WORK ITEM: Scan the entries and copy each line where the word "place" is present.

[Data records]
---------------

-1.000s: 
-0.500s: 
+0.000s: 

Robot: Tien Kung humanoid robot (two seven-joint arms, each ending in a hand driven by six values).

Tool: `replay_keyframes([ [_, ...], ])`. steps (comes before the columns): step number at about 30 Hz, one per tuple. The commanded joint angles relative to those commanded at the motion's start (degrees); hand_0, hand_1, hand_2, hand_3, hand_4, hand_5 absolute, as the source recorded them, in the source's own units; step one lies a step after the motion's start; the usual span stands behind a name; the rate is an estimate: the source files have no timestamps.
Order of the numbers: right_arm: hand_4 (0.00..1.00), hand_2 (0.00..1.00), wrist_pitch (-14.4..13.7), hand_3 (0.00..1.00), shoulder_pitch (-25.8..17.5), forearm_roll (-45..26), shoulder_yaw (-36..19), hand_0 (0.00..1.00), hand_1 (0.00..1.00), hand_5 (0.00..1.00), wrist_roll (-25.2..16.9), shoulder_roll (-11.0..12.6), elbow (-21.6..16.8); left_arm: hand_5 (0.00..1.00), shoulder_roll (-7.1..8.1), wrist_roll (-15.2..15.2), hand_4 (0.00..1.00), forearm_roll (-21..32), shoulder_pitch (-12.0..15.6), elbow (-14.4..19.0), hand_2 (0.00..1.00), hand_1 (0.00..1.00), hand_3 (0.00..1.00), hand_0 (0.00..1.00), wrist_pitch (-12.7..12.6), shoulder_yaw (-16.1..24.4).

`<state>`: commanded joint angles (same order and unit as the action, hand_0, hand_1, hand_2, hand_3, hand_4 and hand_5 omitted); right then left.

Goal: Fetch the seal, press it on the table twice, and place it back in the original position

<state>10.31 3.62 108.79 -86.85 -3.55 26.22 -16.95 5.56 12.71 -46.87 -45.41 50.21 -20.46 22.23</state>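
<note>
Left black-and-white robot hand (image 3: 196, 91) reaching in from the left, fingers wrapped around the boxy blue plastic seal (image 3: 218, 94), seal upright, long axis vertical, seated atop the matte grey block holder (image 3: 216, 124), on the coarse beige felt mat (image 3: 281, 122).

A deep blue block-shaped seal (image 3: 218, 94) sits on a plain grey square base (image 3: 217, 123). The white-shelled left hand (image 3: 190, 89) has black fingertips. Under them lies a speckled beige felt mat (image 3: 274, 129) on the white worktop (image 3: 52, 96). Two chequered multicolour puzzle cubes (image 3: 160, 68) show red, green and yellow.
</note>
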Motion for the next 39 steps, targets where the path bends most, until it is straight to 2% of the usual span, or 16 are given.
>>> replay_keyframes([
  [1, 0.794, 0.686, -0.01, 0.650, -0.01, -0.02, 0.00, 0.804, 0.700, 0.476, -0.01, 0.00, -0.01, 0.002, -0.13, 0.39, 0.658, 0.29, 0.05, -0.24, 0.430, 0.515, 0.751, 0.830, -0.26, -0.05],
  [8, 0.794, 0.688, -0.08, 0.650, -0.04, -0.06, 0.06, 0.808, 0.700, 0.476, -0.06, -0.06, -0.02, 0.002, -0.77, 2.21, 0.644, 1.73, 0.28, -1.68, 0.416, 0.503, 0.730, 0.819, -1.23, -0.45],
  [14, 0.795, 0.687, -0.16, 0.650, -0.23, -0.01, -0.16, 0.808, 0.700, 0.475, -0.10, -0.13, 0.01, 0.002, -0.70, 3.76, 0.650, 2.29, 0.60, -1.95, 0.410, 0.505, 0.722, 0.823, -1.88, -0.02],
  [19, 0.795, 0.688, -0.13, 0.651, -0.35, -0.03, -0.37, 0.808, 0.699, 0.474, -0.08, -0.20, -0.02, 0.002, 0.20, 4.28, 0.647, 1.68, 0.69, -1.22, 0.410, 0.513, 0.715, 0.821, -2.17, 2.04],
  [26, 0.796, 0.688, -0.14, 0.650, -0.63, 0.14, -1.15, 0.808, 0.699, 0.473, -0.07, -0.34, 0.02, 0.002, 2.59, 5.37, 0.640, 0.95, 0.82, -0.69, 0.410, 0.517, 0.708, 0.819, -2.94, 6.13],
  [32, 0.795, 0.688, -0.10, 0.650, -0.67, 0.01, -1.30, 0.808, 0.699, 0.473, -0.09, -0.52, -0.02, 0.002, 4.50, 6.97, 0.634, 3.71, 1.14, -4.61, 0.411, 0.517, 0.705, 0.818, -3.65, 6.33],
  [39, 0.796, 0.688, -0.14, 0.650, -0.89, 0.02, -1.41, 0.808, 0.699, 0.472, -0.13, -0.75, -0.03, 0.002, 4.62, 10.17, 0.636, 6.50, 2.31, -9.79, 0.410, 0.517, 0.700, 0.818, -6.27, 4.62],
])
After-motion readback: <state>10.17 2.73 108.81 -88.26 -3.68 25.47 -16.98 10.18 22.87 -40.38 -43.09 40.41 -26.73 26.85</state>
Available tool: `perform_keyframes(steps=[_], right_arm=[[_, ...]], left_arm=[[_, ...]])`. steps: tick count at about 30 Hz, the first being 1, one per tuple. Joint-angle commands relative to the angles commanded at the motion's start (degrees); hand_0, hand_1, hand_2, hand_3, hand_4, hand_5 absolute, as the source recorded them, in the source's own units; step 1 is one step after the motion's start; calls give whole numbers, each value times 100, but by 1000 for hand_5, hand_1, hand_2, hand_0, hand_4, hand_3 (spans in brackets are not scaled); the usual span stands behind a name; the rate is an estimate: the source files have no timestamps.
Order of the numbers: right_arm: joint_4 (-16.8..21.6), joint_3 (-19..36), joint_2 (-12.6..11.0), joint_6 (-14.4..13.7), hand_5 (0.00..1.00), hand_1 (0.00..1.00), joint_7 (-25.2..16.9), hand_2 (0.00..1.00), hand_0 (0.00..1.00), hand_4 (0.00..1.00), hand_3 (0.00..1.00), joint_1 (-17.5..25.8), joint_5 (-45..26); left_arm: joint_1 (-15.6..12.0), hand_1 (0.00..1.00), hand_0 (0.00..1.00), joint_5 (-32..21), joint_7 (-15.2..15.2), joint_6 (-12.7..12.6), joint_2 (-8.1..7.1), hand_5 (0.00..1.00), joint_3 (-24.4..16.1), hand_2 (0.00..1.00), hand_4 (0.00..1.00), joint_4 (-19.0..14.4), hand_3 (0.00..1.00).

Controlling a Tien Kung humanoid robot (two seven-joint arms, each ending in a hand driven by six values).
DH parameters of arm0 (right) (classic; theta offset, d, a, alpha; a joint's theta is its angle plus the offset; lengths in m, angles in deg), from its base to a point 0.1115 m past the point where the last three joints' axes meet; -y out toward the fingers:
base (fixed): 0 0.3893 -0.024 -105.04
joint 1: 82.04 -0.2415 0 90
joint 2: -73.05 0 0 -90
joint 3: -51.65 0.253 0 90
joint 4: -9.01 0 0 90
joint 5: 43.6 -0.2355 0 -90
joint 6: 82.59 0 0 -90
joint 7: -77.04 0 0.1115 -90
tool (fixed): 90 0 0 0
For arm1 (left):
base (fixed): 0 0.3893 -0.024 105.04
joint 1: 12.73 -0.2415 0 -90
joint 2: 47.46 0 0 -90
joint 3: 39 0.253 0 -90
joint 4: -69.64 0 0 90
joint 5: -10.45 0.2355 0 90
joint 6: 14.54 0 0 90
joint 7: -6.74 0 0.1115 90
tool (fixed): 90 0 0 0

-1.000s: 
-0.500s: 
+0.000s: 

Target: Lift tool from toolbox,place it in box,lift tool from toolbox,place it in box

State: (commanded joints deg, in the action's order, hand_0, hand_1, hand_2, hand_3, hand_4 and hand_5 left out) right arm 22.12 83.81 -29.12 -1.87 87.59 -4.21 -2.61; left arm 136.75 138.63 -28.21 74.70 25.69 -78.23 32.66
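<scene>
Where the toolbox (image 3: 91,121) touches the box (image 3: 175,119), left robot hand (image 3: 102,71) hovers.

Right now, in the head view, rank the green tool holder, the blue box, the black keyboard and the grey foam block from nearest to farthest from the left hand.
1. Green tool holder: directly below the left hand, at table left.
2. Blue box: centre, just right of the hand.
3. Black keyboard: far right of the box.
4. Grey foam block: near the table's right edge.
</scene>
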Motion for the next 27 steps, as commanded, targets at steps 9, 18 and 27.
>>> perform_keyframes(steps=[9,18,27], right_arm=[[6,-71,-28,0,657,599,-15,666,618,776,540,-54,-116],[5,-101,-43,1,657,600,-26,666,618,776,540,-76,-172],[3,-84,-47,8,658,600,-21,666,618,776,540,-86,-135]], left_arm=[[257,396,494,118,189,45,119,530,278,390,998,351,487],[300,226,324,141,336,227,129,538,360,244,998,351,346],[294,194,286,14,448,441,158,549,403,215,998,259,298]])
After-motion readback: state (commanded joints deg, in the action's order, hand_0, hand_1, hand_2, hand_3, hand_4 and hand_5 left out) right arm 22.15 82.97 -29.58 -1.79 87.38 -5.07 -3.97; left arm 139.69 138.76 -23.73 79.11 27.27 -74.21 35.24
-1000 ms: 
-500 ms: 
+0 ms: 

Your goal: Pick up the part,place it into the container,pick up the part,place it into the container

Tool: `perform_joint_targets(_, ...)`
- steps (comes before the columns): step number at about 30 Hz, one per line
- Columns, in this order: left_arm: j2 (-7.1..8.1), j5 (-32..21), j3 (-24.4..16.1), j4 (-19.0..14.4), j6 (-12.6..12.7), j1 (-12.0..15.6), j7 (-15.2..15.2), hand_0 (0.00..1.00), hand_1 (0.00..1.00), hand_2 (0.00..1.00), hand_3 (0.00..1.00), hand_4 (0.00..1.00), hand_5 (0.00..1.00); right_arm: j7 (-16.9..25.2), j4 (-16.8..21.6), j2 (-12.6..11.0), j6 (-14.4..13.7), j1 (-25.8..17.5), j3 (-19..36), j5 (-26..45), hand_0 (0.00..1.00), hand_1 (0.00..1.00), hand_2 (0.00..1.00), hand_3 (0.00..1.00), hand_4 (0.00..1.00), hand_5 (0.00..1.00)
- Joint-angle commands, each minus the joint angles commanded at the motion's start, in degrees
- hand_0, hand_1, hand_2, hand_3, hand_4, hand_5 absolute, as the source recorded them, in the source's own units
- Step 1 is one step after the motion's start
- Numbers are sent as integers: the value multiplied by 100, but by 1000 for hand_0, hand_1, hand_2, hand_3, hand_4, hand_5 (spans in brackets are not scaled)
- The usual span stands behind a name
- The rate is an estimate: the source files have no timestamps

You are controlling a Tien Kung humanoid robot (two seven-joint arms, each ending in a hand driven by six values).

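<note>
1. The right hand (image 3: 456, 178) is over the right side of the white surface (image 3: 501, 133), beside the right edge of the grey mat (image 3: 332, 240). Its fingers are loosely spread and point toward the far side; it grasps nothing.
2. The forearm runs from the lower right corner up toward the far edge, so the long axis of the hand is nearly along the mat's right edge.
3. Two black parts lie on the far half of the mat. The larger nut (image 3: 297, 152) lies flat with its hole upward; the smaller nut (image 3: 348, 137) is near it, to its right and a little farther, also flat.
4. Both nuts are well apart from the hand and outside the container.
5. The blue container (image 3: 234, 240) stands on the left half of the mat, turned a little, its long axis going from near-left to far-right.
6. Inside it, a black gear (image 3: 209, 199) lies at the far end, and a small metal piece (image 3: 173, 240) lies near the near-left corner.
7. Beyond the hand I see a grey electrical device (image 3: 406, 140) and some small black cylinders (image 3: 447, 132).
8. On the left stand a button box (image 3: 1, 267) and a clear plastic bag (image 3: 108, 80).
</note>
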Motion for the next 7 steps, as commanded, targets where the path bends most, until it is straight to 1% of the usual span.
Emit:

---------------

ANSWER TO THE EXERCISE:
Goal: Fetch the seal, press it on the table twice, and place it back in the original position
Target: Lift tool from toolbox,place it in box,lift tool from toolbox,place it in box
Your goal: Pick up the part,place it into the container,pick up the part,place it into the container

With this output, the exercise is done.